> _TASK BRIEF_: Within the material, how many of the lines include the word "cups"? State only that number.
=== Section Start ===
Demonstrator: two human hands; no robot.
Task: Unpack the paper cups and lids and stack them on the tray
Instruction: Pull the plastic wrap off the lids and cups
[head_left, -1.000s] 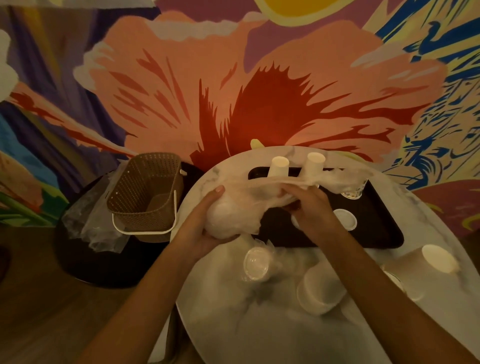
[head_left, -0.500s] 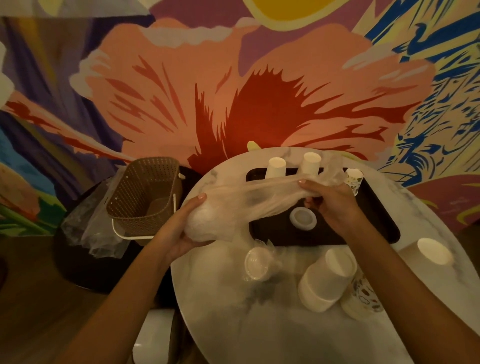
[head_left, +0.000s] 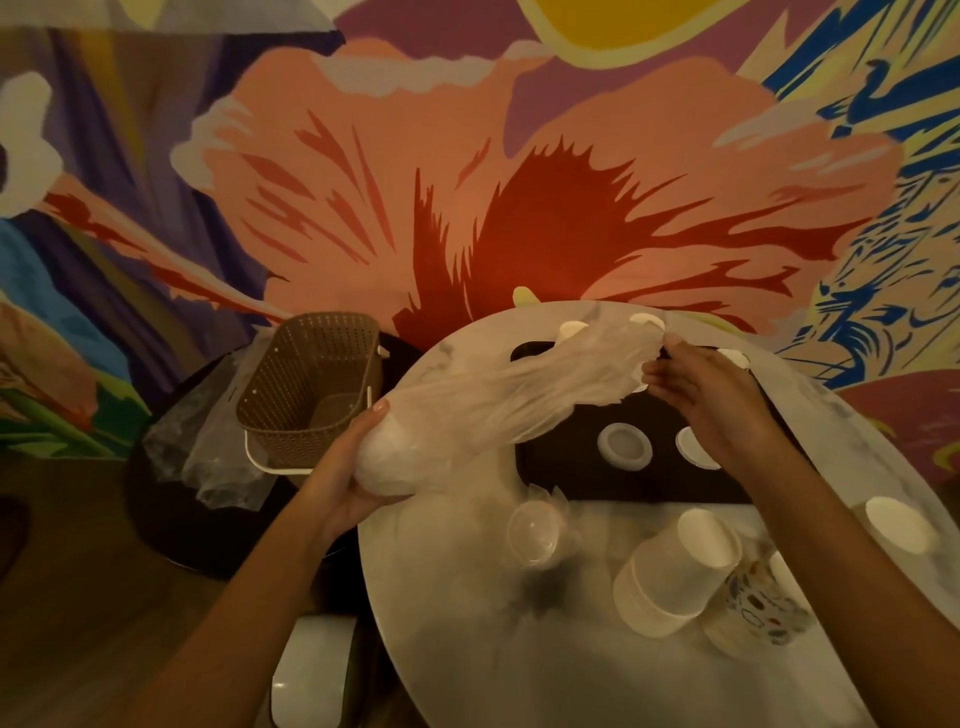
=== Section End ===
> _ANSWER SPACE_: 2